- _WHAT TO DO_:
Return every entry below word for word and leave out any picture.

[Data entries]
○ ○ ○

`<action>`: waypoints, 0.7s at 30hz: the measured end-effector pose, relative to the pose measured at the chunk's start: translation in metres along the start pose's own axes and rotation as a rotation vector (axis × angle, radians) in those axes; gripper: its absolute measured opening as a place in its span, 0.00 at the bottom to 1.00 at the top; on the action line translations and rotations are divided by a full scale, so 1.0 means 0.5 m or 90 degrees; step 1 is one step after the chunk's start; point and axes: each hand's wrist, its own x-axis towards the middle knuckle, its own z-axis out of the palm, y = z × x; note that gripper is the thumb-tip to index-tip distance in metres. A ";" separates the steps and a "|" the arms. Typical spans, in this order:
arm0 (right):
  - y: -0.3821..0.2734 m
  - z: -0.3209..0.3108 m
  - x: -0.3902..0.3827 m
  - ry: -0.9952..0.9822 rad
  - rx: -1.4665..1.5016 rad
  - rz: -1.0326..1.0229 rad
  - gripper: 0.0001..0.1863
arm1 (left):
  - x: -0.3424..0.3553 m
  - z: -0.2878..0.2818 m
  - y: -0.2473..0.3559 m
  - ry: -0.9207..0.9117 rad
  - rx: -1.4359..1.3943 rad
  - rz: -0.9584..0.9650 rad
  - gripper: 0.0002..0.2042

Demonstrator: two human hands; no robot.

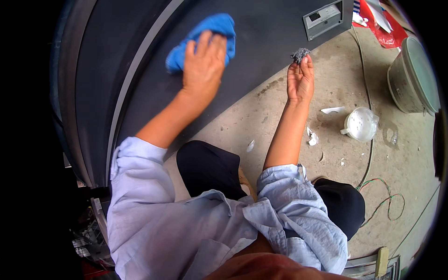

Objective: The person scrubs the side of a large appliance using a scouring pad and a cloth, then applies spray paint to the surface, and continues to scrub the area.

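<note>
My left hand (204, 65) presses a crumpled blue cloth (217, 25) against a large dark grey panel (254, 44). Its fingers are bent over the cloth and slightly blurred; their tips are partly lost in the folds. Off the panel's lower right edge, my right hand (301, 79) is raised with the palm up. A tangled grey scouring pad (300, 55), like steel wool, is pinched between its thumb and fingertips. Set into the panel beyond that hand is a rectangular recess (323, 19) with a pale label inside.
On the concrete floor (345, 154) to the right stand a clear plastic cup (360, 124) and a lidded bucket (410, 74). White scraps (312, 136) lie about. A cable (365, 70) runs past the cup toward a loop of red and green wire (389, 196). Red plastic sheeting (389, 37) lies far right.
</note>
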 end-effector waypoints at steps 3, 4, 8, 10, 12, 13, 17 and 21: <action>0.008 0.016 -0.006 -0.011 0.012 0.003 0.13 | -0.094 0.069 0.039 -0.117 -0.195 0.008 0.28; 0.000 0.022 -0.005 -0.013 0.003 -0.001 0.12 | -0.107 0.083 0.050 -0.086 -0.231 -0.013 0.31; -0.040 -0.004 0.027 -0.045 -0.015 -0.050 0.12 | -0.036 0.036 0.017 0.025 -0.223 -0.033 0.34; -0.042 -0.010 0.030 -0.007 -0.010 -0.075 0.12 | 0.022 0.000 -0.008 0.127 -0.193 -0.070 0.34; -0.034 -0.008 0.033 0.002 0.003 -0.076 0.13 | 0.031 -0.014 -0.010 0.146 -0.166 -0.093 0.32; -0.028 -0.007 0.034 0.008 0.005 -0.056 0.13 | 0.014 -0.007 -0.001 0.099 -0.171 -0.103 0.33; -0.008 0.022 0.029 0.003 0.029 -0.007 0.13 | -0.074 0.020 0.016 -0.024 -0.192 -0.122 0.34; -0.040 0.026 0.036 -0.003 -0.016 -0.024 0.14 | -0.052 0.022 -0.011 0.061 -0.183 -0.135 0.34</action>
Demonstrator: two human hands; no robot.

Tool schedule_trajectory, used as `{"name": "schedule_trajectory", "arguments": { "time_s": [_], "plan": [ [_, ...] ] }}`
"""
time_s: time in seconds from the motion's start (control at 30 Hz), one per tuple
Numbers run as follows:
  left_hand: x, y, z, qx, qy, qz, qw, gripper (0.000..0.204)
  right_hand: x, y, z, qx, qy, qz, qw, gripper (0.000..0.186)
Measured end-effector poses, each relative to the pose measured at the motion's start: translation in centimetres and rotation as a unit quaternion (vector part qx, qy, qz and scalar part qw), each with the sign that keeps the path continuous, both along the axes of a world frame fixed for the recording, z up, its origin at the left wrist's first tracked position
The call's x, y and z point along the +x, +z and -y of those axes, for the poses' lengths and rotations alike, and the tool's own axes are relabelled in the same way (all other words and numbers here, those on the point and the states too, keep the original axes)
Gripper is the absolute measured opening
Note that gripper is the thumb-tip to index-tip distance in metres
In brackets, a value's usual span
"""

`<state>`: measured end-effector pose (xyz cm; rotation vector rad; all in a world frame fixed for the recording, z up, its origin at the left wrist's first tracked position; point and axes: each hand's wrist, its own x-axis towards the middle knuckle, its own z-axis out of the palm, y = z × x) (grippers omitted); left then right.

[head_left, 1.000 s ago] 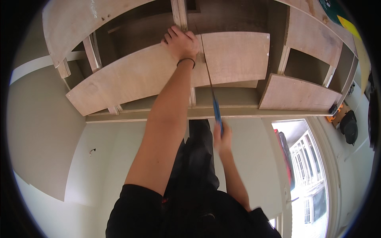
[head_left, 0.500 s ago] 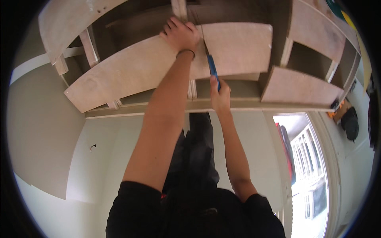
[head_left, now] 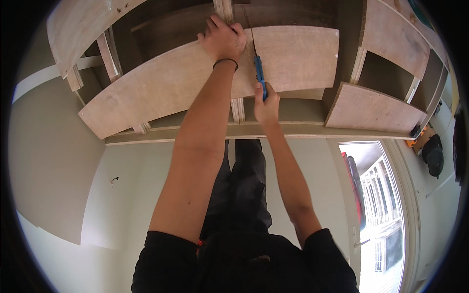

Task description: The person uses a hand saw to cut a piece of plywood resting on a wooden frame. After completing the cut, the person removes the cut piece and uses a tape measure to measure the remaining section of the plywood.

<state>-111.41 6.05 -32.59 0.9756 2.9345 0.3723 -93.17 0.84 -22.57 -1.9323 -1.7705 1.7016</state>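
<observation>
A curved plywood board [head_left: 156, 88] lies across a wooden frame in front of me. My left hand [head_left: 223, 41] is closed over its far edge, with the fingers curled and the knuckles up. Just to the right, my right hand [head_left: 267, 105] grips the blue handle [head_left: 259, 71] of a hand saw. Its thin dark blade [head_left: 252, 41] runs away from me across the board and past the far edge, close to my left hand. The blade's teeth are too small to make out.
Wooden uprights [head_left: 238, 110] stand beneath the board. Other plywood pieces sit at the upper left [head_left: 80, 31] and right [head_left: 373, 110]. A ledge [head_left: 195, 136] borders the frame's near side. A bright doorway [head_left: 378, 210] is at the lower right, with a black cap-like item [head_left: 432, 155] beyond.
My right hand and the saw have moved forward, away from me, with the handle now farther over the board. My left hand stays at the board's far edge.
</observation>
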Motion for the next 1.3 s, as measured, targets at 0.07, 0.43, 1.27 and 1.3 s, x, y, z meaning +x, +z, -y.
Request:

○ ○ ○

- _REPLY_:
`<action>`: waypoints, 0.7s at 30hz: the measured end-effector pose, relative to the pose measured at the chunk's start: translation in metres along the start pose's own axes and rotation as a rotation vector (axis × angle, radians) in those axes; gripper: its absolute measured opening as a place in its span, 0.00 at the bottom to 1.00 at the top; on the action line translations and rotations are divided by a full scale, so 1.0 means 0.5 m or 90 degrees; step 1 is one step after the chunk's start; point and axes: each hand's wrist, its own x-axis towards the middle knuckle, its own z-axis out of the palm, y = z × x; note that gripper is the thumb-tip to index-tip distance in metres. A ";" separates the steps and a "|" the arms. Typical spans, in this order:
arm0 (right):
  - y: -0.3821..0.2734 m
  - z: -0.3209..0.3108 m
  - x: -0.3902..0.3827 m
  - ry: -0.9952..0.9822 rad
  - rx: -1.4665..1.5016 rad
  - rz: -1.0326..1.0229 rad
  - gripper: 0.0001..0.1863
arm1 (left):
  - x: -0.3424..0.3553 m
  - z: -0.2878..0.2818 m
  - y: -0.2473..0.3559 m
  - ry: -0.9207..0.9117 rad
  - rx: -1.4359..1.3943 rad
  - rz: -0.9584..0.9650 rad
  - gripper: 0.0002..0.2042

Demonstrator: two human hands; no robot.


Objective: The person scrubs the side of a large appliance using a scouring pad and a cloth, then applies spray paint to the surface, and continues to scrub the area.

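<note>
My left hand (204, 65) presses a crumpled blue cloth (217, 25) against a large dark grey panel (254, 44). Its fingers are bent over the cloth and slightly blurred; their tips are partly lost in the folds. Off the panel's lower right edge, my right hand (301, 79) is raised with the palm up. A tangled grey scouring pad (300, 55), like steel wool, is pinched between its thumb and fingertips. Set into the panel beyond that hand is a rectangular recess (323, 19) with a pale label inside.
On the concrete floor (345, 154) to the right stand a clear plastic cup (360, 124) and a lidded bucket (410, 74). White scraps (312, 136) lie about. A cable (365, 70) runs past the cup toward a loop of red and green wire (389, 196). Red plastic sheeting (389, 37) lies far right.
</note>
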 end-effector waypoints at steps 3, 4, 8, 10, 12, 13, 17 and 21: <action>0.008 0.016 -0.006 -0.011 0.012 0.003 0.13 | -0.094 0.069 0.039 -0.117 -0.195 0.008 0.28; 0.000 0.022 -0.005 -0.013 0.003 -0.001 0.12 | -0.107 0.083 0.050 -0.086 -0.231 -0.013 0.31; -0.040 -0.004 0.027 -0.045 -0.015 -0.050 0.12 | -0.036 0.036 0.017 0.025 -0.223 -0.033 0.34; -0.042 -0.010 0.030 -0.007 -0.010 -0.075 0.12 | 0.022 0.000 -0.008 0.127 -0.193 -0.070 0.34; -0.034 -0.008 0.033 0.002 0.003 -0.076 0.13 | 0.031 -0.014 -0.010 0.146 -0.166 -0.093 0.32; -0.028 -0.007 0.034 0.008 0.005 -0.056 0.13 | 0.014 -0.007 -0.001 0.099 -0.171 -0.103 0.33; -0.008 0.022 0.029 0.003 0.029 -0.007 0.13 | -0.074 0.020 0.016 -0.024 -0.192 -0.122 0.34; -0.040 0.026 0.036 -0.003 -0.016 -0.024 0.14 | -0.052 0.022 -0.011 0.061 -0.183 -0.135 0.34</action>
Demonstrator: two human hands; no robot.

Tool schedule_trajectory, used as `{"name": "schedule_trajectory", "arguments": { "time_s": [_], "plan": [ [_, ...] ] }}`
"""
time_s: time in seconds from the motion's start (control at 30 Hz), one per tuple
Numbers run as follows:
  left_hand: x, y, z, qx, qy, qz, qw, gripper (0.000..0.204)
  right_hand: x, y, z, qx, qy, qz, qw, gripper (0.000..0.186)
Measured end-effector poses, each relative to the pose measured at the motion's start: translation in centimetres and rotation as a unit quaternion (vector part qx, qy, qz and scalar part qw), each with the sign that keeps the path continuous, both along the axes of a world frame fixed for the recording, z up, its origin at the left wrist's first tracked position
The call's x, y and z point along the +x, +z and -y of those axes, for the poses' lengths and rotations alike, and the tool's own axes are relabelled in the same way (all other words and numbers here, those on the point and the states too, keep the original axes)
Gripper is the absolute measured opening
Note that gripper is the thumb-tip to index-tip distance in metres
In brackets, a value's usual span
"""

`<state>`: measured end-effector pose (xyz cm; rotation vector rad; all in a world frame fixed for the recording, z up, its origin at the left wrist's first tracked position; point and axes: each hand's wrist, its own x-axis towards the middle knuckle, its own z-axis out of the palm, y = z × x) (grippers omitted); left then right.

[head_left, 1.000 s ago] 
[head_left, 0.500 s ago] 
[head_left, now] 

Task description: The person uses a hand saw to cut a piece of plywood resting on a wooden frame. After completing the cut, the person removes the cut piece and uses a tape measure to measure the remaining section of the plywood.

<state>-111.41 6.05 -32.59 0.9756 2.9345 0.3723 -93.17 0.84 -22.57 -1.9323 -1.7705 1.7016</state>
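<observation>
A curved plywood board [head_left: 156, 88] lies across a wooden frame in front of me. My left hand [head_left: 223, 41] is closed over its far edge, with the fingers curled and the knuckles up. Just to the right, my right hand [head_left: 267, 105] grips the blue handle [head_left: 259, 71] of a hand saw. Its thin dark blade [head_left: 252, 41] runs away from me across the board and past the far edge, close to my left hand. The blade's teeth are too small to make out.
Wooden uprights [head_left: 238, 110] stand beneath the board. Other plywood pieces sit at the upper left [head_left: 80, 31] and right [head_left: 373, 110]. A ledge [head_left: 195, 136] borders the frame's near side. A bright doorway [head_left: 378, 210] is at the lower right, with a black cap-like item [head_left: 432, 155] beyond.
My right hand and the saw have moved forward, away from me, with the handle now farther over the board. My left hand stays at the board's far edge.
</observation>
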Motion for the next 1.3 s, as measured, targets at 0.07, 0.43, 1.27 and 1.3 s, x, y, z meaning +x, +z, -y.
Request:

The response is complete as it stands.